I received another e-mail this morning, which was much more strongly worded and more specific. I will share the less strongly-worded content (“place of supply” means where the service is supplied to, i.e. customer location):
“I cannot see how a designer using Ravelry can obtain the information needed to determine the place of supply without getting that information from Ravelry. Ravelry have the IP address, etc, and the designer does not. In addition the designer is not in a position to change the price (if that is what the designer wants to do) based on differing VAT rates, or to even apply differing VAT rates when the sale takes place. Ravelry have control of what is charged at the point of sale (even though the base price charged is set by the designer) so on a practical level, as well as a legal level, Ravelry have to be the ones responsible for accounting for the tax. As I understand it Ravelry also create and issue the invoice for the sale even though the invoice will mention who the designer is. But the invoice numbering system is the Ravelry one.
Because of all of this I would not see HMRC pursuing individual designers for VAT on sales through e-marketplaces that fulfil any one of the criteria. We would pursue the e-marketplace instead if there are issues. The law is clear on who is responsible and the criteria can be applied to show who should be responsible.”
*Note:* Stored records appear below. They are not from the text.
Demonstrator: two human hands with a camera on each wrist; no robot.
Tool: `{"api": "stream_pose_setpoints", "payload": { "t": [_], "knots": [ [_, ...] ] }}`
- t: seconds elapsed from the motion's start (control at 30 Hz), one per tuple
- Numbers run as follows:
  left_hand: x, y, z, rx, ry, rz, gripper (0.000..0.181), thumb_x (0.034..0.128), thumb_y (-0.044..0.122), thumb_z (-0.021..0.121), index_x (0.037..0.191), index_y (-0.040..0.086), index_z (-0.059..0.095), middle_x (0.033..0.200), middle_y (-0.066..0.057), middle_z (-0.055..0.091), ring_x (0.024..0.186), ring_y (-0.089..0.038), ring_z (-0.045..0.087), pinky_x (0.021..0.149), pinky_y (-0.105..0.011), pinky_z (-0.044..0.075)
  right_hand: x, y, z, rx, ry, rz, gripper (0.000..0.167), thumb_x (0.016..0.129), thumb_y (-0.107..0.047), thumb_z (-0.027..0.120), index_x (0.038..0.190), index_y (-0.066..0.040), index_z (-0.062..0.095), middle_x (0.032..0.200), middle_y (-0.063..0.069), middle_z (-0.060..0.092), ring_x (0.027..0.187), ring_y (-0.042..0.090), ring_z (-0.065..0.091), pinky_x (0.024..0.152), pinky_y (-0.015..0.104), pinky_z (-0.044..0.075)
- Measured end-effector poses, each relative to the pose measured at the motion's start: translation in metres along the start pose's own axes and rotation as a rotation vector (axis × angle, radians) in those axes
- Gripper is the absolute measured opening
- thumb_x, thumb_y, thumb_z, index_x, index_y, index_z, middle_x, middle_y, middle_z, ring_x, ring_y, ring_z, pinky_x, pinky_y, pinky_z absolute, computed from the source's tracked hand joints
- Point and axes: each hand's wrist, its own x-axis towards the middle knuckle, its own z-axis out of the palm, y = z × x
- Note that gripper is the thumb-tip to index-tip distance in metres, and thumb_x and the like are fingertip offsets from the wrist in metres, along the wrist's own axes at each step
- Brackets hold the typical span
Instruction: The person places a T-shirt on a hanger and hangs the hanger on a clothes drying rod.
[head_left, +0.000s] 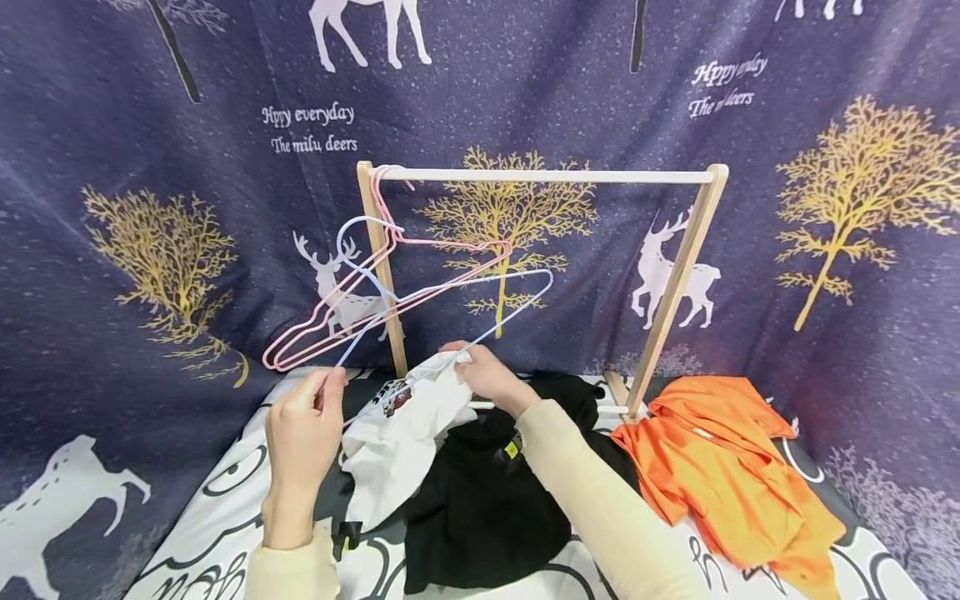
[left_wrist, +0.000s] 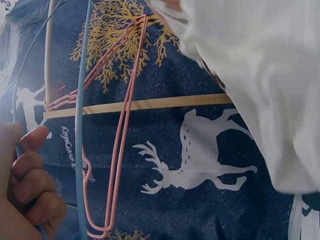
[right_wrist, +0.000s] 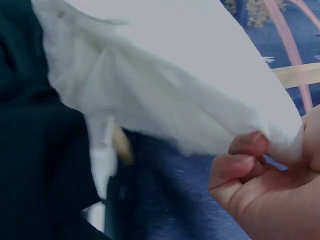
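Note:
A light blue clothes hanger (head_left: 480,280) is held up in front of the rack, its hook to the upper left. My left hand (head_left: 303,425) grips its left side; in the left wrist view the fingers of that hand (left_wrist: 32,180) curl round the blue wire. My right hand (head_left: 491,377) pinches the edge of a white shirt (head_left: 397,475) with a small printed design. In the right wrist view the white cloth (right_wrist: 165,75) hangs from the thumb and fingers of the right hand (right_wrist: 270,185). The hanger's lower bar passes partly behind or into the shirt; I cannot tell which.
Pink hangers (head_left: 330,321) hang at the left end of a small rack with a white rail (head_left: 540,176) and wooden legs (head_left: 675,292). A black garment (head_left: 487,517) lies below my hands. An orange garment (head_left: 735,467) lies on the patterned bedding at the right.

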Motion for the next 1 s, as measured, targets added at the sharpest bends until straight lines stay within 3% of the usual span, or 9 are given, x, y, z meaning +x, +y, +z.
{"api": "stream_pose_setpoints", "payload": {
  "t": [0.13, 0.4, 0.63, 1.0],
  "knots": [
    [0.001, 0.000, -0.004, 0.013, -0.014, 0.006, 0.016, 0.0954, 0.016, 0.063, 0.083, 0.009, 0.071, 0.067, -0.002, 0.063, 0.051, -0.021, 0.049, 0.052, -0.035, 0.030, -0.011, -0.016, -0.011, -0.010, 0.016, -0.018, 0.039, 0.098, 0.003, 0.037, 0.133, -0.001, 0.053, 0.113, 0.014, 0.064, 0.081, 0.015, 0.062, 0.070, 0.028, 0.050],
    [0.001, -0.001, -0.007, 0.007, -0.035, 0.007, 0.014, 0.0948, 0.015, 0.064, 0.086, 0.008, 0.072, 0.068, -0.003, 0.065, 0.052, -0.020, 0.047, 0.053, -0.035, 0.030, -0.030, -0.029, -0.029, -0.047, 0.174, -0.052, 0.038, 0.095, 0.004, 0.040, 0.123, -0.004, 0.065, 0.123, 0.011, 0.063, 0.098, 0.018, 0.062, 0.081, 0.029, 0.048],
    [0.003, -0.004, -0.013, -0.001, -0.048, 0.026, 0.013, 0.0934, 0.014, 0.065, 0.082, 0.010, 0.071, 0.055, 0.006, 0.040, 0.051, -0.014, 0.035, 0.051, -0.030, 0.025, -0.043, -0.037, -0.046, -0.038, 0.249, -0.050, 0.032, 0.091, 0.000, 0.051, 0.118, -0.006, 0.068, 0.125, 0.005, 0.062, 0.099, 0.020, 0.062, 0.083, 0.033, 0.047],
    [0.003, -0.013, -0.027, 0.024, -0.129, 0.016, 0.006, 0.0903, 0.015, 0.070, 0.085, 0.015, 0.073, 0.057, 0.011, 0.038, 0.052, -0.010, 0.037, 0.053, -0.029, 0.028, -0.059, -0.036, -0.060, 0.103, 0.349, -0.047, 0.031, 0.093, -0.003, 0.053, 0.122, -0.004, 0.065, 0.118, 0.012, 0.064, 0.088, 0.019, 0.063, 0.077, 0.029, 0.049]
  ]
}}
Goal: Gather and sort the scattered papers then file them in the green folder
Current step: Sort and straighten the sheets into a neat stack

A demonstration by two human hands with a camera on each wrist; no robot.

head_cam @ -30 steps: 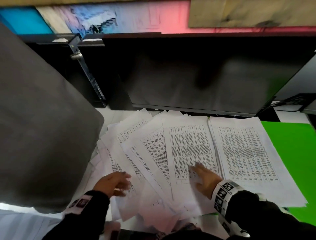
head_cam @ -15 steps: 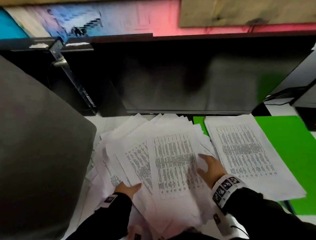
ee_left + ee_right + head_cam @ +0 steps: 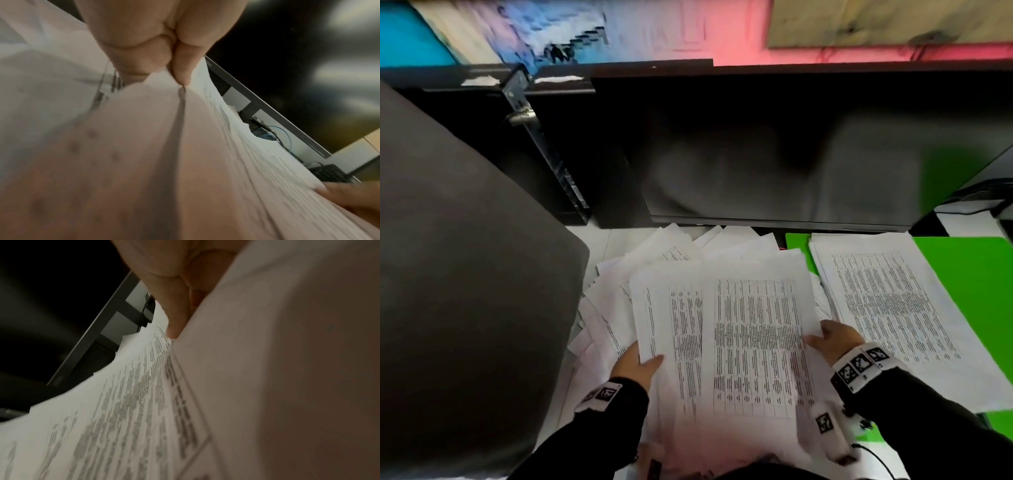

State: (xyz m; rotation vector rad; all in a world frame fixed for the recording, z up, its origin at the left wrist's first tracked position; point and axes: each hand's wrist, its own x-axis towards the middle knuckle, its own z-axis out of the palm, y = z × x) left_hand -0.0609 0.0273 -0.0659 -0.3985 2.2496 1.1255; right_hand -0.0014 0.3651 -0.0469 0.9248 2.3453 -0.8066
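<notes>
A loose bundle of printed papers (image 3: 739, 329) is gathered at the desk's middle. My left hand (image 3: 640, 363) grips its left edge, thumb on top, fingers hidden underneath. My right hand (image 3: 832, 337) grips the right edge the same way. In the left wrist view the thumb (image 3: 180, 71) pinches the papers (image 3: 144, 146). In the right wrist view a fingertip (image 3: 174, 321) presses the printed sheets (image 3: 123, 402). The open green folder (image 3: 969, 301) lies to the right. A separate stack of printed sheets (image 3: 893, 315) lies on it.
A dark monitor (image 3: 791, 154) stands right behind the papers. A large grey cushioned mass (image 3: 465, 274) fills the left side. More white sheets (image 3: 602, 301) stick out under the bundle on the left. A black cable (image 3: 873, 455) runs near my right wrist.
Both hands moved from pressing flat on the fanned sheets to gripping their edges. The fanned papers were pulled together to the left into one bundle, uncovering the folder's left part.
</notes>
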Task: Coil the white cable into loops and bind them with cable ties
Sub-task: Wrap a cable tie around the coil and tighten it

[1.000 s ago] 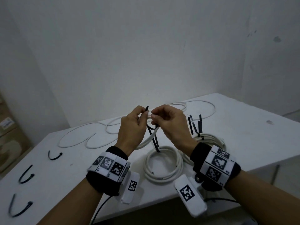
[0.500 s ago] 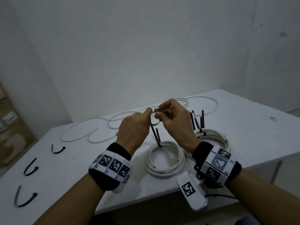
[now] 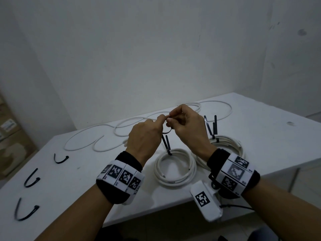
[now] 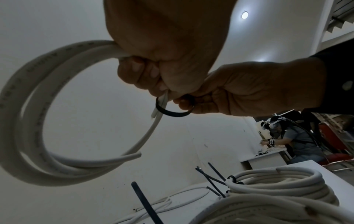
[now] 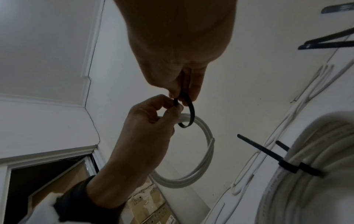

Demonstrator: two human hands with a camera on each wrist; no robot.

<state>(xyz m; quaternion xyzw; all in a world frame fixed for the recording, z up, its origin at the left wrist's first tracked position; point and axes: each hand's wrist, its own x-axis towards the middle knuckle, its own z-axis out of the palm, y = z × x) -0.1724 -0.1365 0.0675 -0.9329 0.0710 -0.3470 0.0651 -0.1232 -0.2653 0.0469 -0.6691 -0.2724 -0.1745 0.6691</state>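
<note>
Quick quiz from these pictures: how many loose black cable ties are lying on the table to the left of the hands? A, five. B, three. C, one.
B: three curved spare cable ties lie apart on the table, left of the left hand.

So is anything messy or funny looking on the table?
A bit. The tied coils have long black tie tails sticking up untrimmed. Loose white cable sprawls in wavy loops at the back. Three spare ties lie bent like hooks. Nothing looks broken.
</note>
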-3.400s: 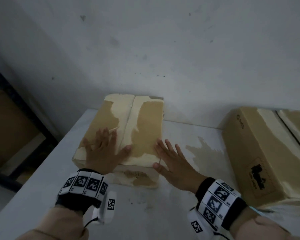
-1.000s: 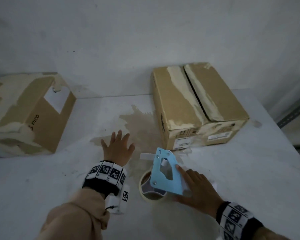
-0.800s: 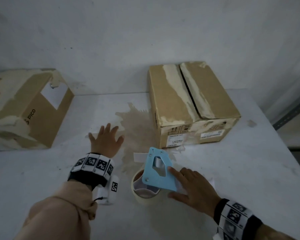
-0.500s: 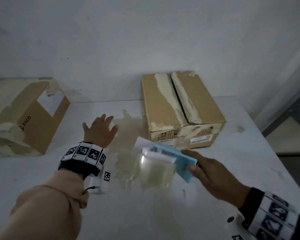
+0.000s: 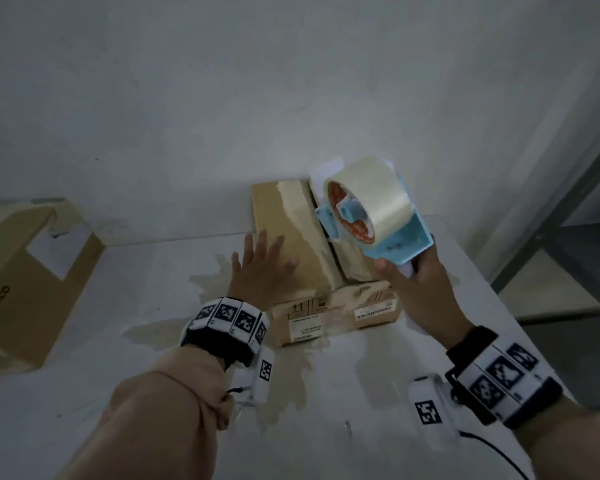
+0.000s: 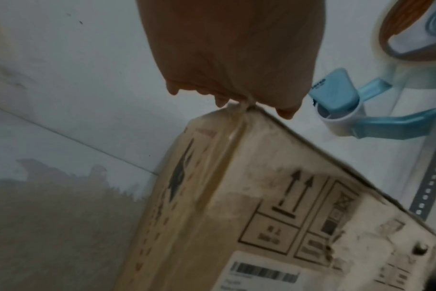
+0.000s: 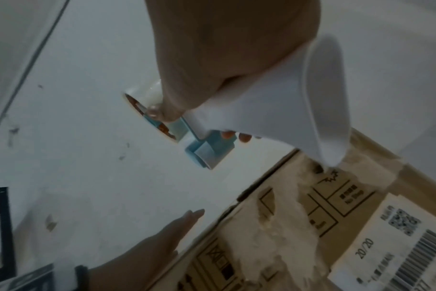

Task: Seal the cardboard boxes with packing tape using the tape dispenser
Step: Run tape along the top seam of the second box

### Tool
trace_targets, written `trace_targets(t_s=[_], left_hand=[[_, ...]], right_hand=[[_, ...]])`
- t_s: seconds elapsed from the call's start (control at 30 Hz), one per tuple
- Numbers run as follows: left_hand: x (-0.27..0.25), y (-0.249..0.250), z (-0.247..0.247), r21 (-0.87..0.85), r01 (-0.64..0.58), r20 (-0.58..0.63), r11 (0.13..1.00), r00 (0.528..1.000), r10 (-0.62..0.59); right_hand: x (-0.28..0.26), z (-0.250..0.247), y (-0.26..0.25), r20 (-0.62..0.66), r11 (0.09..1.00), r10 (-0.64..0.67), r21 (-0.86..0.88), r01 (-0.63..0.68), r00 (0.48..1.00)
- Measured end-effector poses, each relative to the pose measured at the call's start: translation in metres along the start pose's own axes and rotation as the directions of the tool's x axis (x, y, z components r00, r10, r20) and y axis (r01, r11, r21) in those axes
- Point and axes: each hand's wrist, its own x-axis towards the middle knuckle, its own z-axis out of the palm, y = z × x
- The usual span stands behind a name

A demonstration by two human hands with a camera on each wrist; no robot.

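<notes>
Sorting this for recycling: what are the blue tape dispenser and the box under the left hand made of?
Light-blue tape dispenser: apparently moulded plastic, smooth and matte, with a white handle. Brown box: cardboard, its surface torn to paler patches, printed symbols and paper labels on its side.

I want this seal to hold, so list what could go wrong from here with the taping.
1. The box top carries torn old tape patches beside the centre seam; new tape may bond poorly there.
2. The left hand lies flat on the left flap only, so the right flap may lift or shift under the dispenser.
3. The right hand holds the tape dispenser raised and tilted, so it might land off the seam.
</notes>
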Motion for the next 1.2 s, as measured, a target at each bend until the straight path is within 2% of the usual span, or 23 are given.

You need to make up your own mind and seek your own advice.
Next up will be a post about the options which Ravelry have provided to designers (Part 2), and then MOSS (EU VAT return portal) registration in the UK, including registration for non-EU businesses (in case any are reading this).
If you need more information now, there is a ton of official information available – HMRC guidance summarises the full EU guidance. There was an EU seminar series, which is a useful introduction. What we await is clearer, simpler information on implementation of some of it.
Disclaimer: This blog is provided for information purposes only. It is not intended to amount to advice. You should investigate the facts for yourself and not rely on the contents of my blog post. Seek professional advice before taking or refraining from action based on any of the information in this blog post. I am not liable or responsible for any reliance placed on the contents of this blog. These are big issues.